WHAT THIS TASK INVOLVES:
Repeat verbatim, and only, the lines of the data below, beginning at the line that contains "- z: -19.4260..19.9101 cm" and stopping after the line that contains "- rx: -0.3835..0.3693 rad".

┌────────

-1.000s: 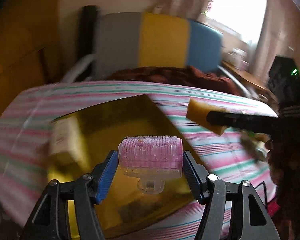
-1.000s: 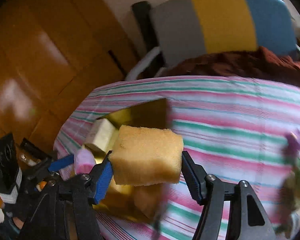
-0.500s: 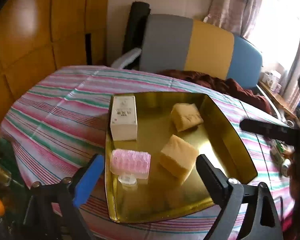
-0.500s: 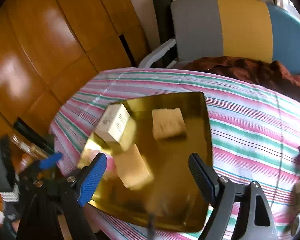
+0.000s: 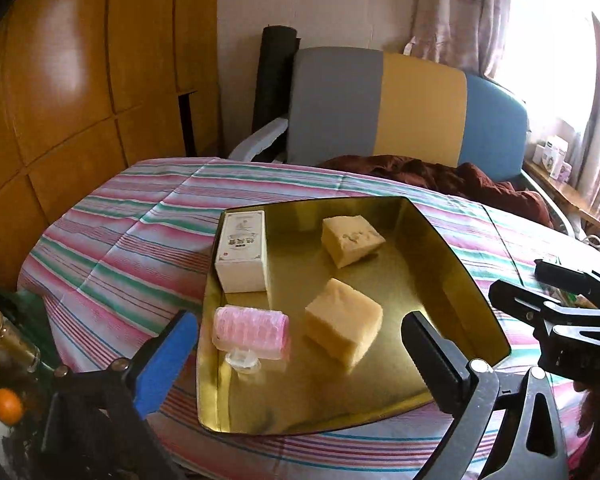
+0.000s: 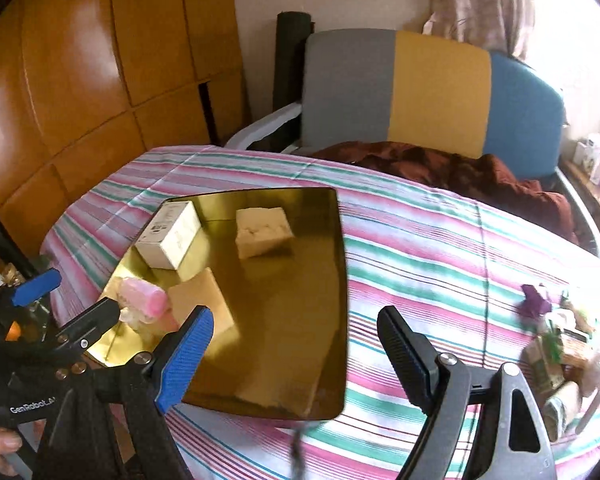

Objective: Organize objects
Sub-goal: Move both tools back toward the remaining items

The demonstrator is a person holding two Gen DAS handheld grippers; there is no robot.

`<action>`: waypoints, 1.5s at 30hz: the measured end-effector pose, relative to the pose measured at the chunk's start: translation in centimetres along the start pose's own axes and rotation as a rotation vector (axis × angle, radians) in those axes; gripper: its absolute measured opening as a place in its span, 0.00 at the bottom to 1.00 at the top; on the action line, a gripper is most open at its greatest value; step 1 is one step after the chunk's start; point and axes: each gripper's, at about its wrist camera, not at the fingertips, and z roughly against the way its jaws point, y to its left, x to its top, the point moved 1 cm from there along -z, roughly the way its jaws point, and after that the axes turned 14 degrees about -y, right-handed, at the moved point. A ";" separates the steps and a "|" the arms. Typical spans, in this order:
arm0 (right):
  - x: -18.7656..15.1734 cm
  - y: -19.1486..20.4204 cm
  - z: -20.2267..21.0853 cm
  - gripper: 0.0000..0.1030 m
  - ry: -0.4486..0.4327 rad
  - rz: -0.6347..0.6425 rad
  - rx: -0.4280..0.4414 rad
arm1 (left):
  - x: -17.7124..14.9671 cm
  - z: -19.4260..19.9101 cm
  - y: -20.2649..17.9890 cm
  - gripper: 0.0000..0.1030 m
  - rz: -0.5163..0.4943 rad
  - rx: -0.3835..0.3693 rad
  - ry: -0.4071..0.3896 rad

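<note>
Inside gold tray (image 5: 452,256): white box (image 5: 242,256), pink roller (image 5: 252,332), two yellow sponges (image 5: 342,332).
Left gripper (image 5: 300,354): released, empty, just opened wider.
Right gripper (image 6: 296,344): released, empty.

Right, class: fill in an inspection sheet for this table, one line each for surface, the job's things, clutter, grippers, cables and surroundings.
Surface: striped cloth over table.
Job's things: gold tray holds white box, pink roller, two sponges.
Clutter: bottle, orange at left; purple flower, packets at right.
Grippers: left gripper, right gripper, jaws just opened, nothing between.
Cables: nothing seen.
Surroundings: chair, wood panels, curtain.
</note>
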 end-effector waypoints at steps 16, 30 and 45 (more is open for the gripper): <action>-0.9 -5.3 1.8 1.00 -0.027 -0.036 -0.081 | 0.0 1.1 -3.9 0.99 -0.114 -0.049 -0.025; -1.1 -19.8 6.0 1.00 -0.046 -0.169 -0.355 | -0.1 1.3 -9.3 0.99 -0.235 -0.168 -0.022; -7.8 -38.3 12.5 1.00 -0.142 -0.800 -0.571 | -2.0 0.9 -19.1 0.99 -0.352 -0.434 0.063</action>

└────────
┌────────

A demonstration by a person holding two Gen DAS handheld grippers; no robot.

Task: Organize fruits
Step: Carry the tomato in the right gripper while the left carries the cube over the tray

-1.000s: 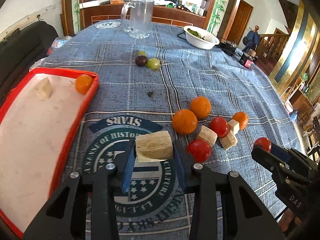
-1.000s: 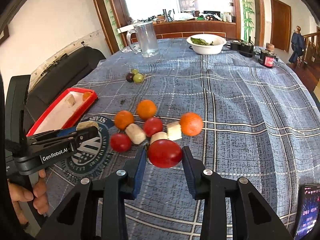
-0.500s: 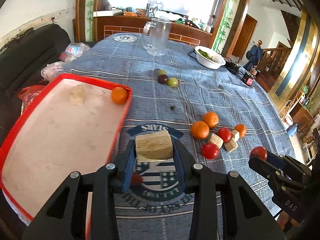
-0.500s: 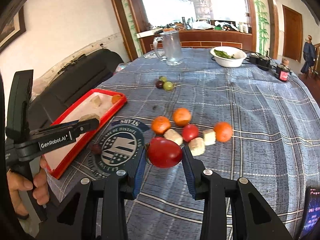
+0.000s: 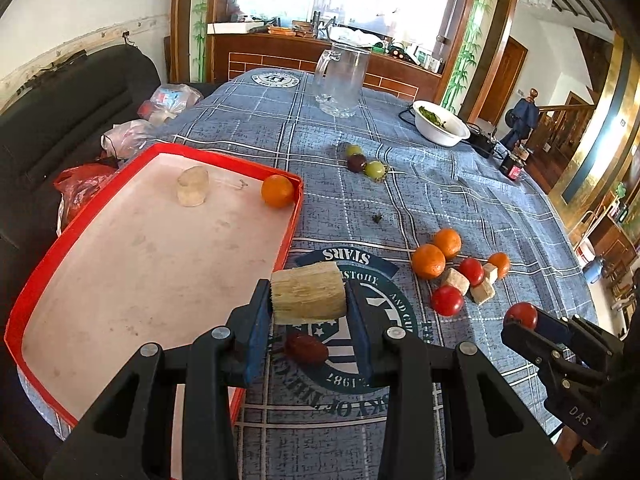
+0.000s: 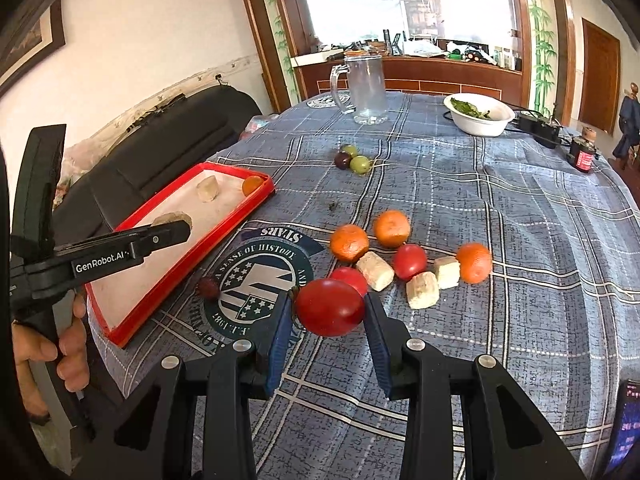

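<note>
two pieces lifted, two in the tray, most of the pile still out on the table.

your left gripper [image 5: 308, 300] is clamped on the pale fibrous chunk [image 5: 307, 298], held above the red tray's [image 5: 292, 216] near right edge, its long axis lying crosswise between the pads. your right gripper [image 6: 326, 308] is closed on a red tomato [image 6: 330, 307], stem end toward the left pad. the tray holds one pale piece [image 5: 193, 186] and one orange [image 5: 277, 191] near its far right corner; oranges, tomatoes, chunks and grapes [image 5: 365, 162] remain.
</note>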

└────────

WRITTEN REPLY:
  - z: -19.4260..19.9101 cm
  - y: -20.2649..17.9890 cm
  - gripper: 0.0000..0.1030 m
  - rz: -0.5163..0.4943 rad
  - rx: -0.3835..0.3693 rad

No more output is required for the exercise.